Paul Masson-Oursel (Aspects de la Chine) l’impute au rationalisme classique : « L’Allemagne romantique était prête à autre chose que notre rationalisme classique à la fin du 18e siècle. Elle a savouré, dirions-nous, l’originalité taoïste nettement pressentie, alors que l’esprit français ne prêtait d’intérêt qu’à ce que Confucius mal connu semblait dire d’exact et de « raisonnable ». Mais si l’on creuse plus loin, on peut trouver autre chose encore que le rationalisme classique. Quand Victor Cousin exprima ses objections à toute ouverture vers l’Orient, ce fut au nom de la « conscience historique » à laquelle nous avons déjà fait allusion. Or, cette conscience historique provient sans doute en dernière analyse du christianisme. Voici Alan Watts (Le Livre de la Sagesse) : « Le sens chrétien de la réalité du mal et la conscience du temps et de l’histoire comme processus en vue de vaincre le mal, nous imprègnent si fortement même dans le climat intellectuel post-chrétien d’aujourd’hui que nous éprouvons de la difficulté à voir dans la conscience cosmique autre chose qu’une hallucination. »

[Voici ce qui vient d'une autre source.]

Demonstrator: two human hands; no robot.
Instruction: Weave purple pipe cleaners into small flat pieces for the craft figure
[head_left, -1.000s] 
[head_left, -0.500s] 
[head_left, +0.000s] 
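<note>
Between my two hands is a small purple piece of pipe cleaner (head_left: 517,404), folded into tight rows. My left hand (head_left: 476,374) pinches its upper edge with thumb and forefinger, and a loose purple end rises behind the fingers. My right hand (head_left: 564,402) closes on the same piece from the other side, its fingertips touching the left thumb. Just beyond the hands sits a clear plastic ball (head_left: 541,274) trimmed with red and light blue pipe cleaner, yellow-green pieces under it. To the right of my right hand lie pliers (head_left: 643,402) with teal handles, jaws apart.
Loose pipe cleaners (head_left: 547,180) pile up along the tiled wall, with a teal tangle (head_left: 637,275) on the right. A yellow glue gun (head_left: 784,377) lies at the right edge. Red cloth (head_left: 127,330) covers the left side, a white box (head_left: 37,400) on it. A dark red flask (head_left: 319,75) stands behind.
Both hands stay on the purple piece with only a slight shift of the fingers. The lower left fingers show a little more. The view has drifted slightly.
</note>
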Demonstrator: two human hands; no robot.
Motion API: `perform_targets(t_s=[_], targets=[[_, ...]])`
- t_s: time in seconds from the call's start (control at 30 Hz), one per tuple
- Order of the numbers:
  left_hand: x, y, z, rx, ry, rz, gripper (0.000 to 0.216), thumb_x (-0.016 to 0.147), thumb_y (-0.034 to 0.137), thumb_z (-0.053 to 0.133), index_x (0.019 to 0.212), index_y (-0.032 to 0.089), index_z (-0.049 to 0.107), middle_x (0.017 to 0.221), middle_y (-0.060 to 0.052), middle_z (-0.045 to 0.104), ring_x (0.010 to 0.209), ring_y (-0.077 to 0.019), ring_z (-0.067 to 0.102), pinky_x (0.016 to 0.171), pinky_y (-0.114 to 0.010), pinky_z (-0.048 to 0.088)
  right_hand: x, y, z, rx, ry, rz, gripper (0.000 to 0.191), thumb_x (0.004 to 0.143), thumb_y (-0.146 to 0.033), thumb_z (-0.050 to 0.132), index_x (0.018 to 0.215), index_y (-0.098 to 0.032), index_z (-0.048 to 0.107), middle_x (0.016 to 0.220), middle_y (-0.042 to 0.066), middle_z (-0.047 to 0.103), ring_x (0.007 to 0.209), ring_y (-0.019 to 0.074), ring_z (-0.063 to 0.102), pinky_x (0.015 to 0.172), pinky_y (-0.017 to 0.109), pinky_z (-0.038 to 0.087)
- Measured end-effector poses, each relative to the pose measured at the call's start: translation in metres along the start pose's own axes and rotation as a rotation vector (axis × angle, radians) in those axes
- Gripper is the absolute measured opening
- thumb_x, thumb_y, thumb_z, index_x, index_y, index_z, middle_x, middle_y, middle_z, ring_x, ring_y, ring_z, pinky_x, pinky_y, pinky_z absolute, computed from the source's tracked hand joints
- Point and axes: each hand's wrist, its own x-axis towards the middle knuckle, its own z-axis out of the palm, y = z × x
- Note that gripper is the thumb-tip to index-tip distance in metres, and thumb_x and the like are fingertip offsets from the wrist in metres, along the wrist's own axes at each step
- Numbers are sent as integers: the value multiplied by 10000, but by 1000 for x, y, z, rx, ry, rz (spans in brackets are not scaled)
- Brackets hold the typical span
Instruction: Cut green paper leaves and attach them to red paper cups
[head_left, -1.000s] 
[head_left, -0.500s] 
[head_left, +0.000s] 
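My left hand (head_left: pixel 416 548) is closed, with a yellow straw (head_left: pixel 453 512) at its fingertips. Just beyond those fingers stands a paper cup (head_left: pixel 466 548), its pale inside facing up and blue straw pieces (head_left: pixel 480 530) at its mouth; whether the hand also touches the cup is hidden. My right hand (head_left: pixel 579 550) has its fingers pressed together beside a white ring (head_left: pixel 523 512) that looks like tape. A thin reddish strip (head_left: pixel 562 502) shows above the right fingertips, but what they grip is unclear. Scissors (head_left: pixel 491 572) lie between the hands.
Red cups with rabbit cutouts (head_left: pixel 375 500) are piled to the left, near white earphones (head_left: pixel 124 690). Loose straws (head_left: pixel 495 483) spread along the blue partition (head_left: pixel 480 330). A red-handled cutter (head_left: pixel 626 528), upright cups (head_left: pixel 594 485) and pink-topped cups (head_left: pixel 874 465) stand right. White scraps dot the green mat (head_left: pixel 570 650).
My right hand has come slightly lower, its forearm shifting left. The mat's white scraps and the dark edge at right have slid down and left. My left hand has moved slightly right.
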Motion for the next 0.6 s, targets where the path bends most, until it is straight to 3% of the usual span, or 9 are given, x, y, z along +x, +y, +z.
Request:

Conscience cosmique, voilà encore un grand mot de lâché. Qu’est-ce que cela veut dire, qu’est-ce que cela implique ? Ne s’agit-il que d’un mirage ?

Bah ! Mieux vaut voir le visage qu’entendre le nom. Et quand le disciple demanda au maître : qu’est-ce que le Tao ? la réponse fut : va ! Mais puisque dans ces pages nous sommes encore dans le discours de l’exposition et de l’invitation, et pas encore engagés dans le mouvement spatialisant de la biocosmopoétique, disons que pénétrer dans la conscience cosmique c’est aller de la personne liée à une histoire au moi sur-personnel (le « tu es cela » des Upanishad), c’est aller du socio-moral à l’universel (au-delà du bien et du mal), de la condition humaine à un déconditionnement trans-humain, de toutes sortes de gestes étriqués au grand geste (mahamudra), de la logique discursive à la logique érotique, de la recherche d’une réponse unique et globale (Dieu) à un champ de correspondances, de la théologie à la taologie, de la notion de situation à celle d’espace et d’errance (« errant partout dans les champs de la connaissance parmi les coups d’éclair de la poésie », dit le poète-yogin Kunlegs), de l’ankylose à une souplesse nonchalante (« regarde ce nonchalant homme du Tao qui a échappé au filet des syllogismes »), etc., etc., etc. Une fois le mouvement lancé, les conséquences s’ensuivent comme une rivière coule.

C’est, enfin, la fin du questionnement. « La vraie vie est de brûler les questions », dit Artaud. Et plus loin : « La vraie vie est mouvante et blanche. »


[1] Il est l’auteur de « La Figure du Dehors » (Grasset).

[2] Glossolalie : langage personnel de certains malades mentaux.